How to complete this task —
In the data below, locate each line with the word "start" and list it.

Data section —

....

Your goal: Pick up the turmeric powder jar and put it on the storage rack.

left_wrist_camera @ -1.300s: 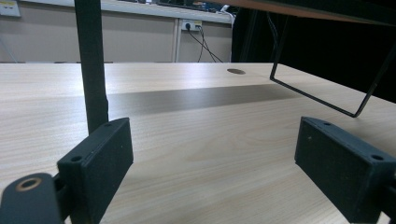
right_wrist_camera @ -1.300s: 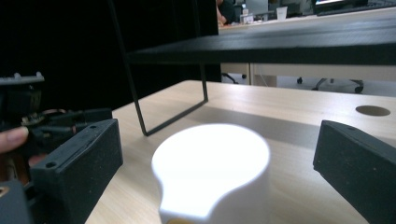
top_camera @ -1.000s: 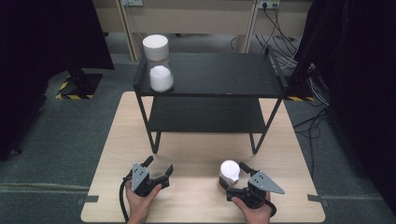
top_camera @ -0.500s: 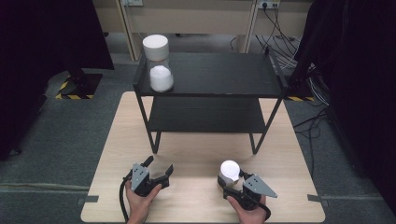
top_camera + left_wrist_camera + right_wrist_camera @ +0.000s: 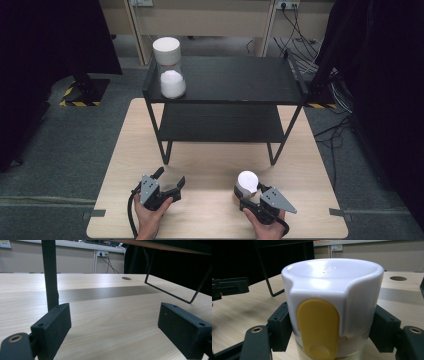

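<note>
A small container with a white lid (image 5: 247, 181) and a yellow tab (image 5: 318, 327) stands on the wooden table near its front right. My right gripper (image 5: 244, 191) is shut on it: its jaws have just been closing, and both pads (image 5: 280, 326) press the container's sides just under the lid. At the front left, my left gripper (image 5: 169, 180) rests low over the table. It is open, with bare wood between its pads (image 5: 53, 327). A taller clear jar (image 5: 170, 70) with a white lid and white contents stands on the top left of the black shelf (image 5: 235, 80).
The black two-level metal shelf stands across the middle and back of the table (image 5: 210, 165), and one of its legs (image 5: 50, 272) rises just ahead of my left gripper. Dark curtains and cables lie beyond the table's edges.
My right gripper's jaws have closed in on the white-lidded container, and the hand has shifted slightly. The left gripper has stayed where it was.
</note>
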Demonstrator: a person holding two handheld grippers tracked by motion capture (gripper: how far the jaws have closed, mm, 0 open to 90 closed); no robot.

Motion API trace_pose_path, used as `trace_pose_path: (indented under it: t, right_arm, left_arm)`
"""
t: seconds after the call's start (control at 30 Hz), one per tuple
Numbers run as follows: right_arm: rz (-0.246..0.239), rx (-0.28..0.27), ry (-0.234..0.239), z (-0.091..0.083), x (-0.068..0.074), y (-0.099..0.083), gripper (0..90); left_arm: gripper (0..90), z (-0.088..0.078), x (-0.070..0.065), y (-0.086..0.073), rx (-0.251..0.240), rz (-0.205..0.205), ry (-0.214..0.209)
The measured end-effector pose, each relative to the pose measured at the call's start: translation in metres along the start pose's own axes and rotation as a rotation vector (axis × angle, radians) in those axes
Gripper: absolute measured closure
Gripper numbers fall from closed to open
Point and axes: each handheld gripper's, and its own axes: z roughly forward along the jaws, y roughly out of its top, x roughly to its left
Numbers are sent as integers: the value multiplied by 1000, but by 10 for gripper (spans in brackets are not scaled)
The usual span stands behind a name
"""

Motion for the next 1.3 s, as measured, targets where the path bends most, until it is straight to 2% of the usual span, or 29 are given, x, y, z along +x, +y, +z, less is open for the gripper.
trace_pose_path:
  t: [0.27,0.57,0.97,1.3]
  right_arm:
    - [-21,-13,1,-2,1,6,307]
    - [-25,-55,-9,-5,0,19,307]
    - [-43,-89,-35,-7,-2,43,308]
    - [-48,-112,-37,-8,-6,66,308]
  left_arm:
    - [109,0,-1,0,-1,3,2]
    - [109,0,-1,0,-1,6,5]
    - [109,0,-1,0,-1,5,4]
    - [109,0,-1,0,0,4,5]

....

Written response —
t: seconds after the call's start (control at 30 Hz), one per tuple
The measured end-effector pose, each relative to the pose measured at the call's start: translation in metres along the start pose's own axes and rotation as a rotation vector (axis × angle, radians) in those axes

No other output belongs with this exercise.